§ **How to complete this task**: For the material below, return exactly the lines starting at the line containing "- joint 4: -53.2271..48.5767" and ending at the line containing "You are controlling", both ends included, and no others.

§ **Data extract**:
* * * * * * *

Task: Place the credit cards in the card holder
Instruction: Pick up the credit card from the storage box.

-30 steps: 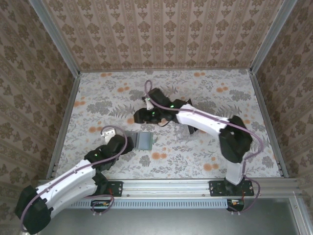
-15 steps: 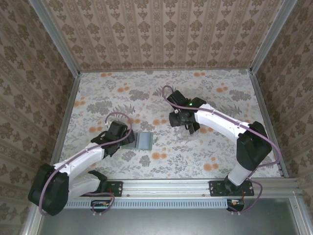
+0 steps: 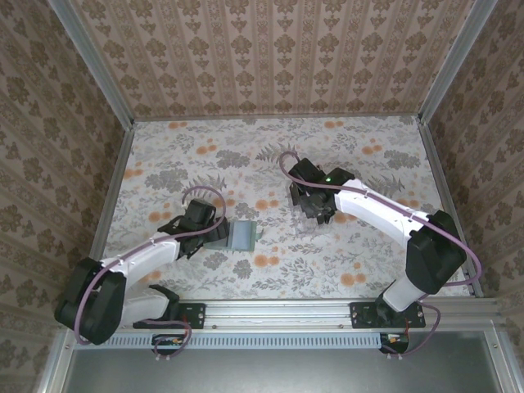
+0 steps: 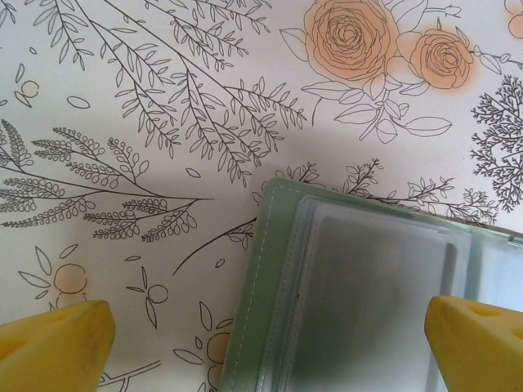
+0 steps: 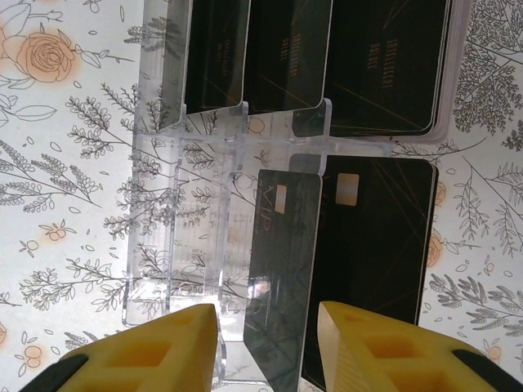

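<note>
The card holder (image 4: 368, 302), a flat grey-green sleeve with clear pockets, lies on the flowered table (image 4: 163, 98). My left gripper (image 4: 265, 343) stands wide open, straddling the holder's left edge without touching it. In the top view that gripper (image 3: 214, 233) sits just left of the card holder (image 3: 244, 235). Several glossy black credit cards (image 5: 384, 65) stand in a clear plastic rack (image 5: 176, 245). My right gripper (image 5: 270, 351) is open with narrowed jaws either side of one upright card (image 5: 282, 278), with gaps showing on both sides. From above, the right gripper (image 3: 313, 214) hovers over the rack.
A second black card (image 5: 376, 245) stands right beside the straddled one, close to the right finger. The rack's clear dividers (image 5: 325, 131) rise around the cards. Patterned walls (image 3: 270, 57) enclose the table on three sides.
My right gripper has swung right, from near the card holder to over the rack, and its jaws have narrowed around a card. The left arm has stretched forward beside the holder.
</note>
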`<move>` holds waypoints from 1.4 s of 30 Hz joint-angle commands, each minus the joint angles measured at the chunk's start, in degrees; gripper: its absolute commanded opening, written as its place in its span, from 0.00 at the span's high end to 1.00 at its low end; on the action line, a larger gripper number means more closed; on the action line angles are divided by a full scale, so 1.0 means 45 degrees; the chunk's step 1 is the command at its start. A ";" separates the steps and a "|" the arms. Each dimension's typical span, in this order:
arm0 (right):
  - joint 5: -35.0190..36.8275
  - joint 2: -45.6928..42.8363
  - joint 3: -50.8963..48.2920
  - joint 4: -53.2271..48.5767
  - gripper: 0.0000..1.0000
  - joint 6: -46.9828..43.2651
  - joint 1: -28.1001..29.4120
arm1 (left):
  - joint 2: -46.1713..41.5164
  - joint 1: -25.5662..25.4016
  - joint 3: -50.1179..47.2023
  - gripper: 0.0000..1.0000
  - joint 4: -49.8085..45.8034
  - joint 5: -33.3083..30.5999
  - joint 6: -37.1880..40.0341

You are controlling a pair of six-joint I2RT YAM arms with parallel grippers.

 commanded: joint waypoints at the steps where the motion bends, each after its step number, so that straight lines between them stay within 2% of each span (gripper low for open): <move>1: 0.0447 0.0060 -0.0075 -0.0412 0.62 -0.0169 -0.0134 | 0.0137 0.0099 0.0240 0.00 0.0198 0.0178 0.0319; 15: -0.0234 0.0612 -0.0212 0.0026 0.65 -0.0179 -0.0417 | 0.0201 0.0099 0.0212 0.00 0.0239 0.0200 0.0304; 33: -0.1038 0.0714 -0.0309 0.0345 0.86 -0.0130 -0.0690 | 0.0317 0.0099 0.0162 0.00 0.0336 0.0220 0.0247; 42: -0.1494 0.0405 0.0174 0.0177 1.00 -0.0354 -0.0750 | 0.0373 0.0099 0.0191 0.00 0.0428 0.0298 0.0320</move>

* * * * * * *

§ **Solved problem**:
  - joint 4: -53.2271..48.5767
  - gripper: 0.0000..1.0000
  - joint 6: -46.9828..43.2651
  - joint 1: -28.1001..29.4120
arm1 (left):
  - joint 2: -46.1713..41.5164
  - joint 1: -25.5662..25.4016
  - joint 3: -50.1179..47.2023
  - gripper: 0.0000..1.0000
  - joint 4: -49.8085..45.8034
  - joint 5: -33.3083..30.5999
  - joint 6: -37.1880..40.0341

You are controlling a pair of six-joint I2RT YAM arms with parallel grippers.

Nothing else is needed to finish the exercise.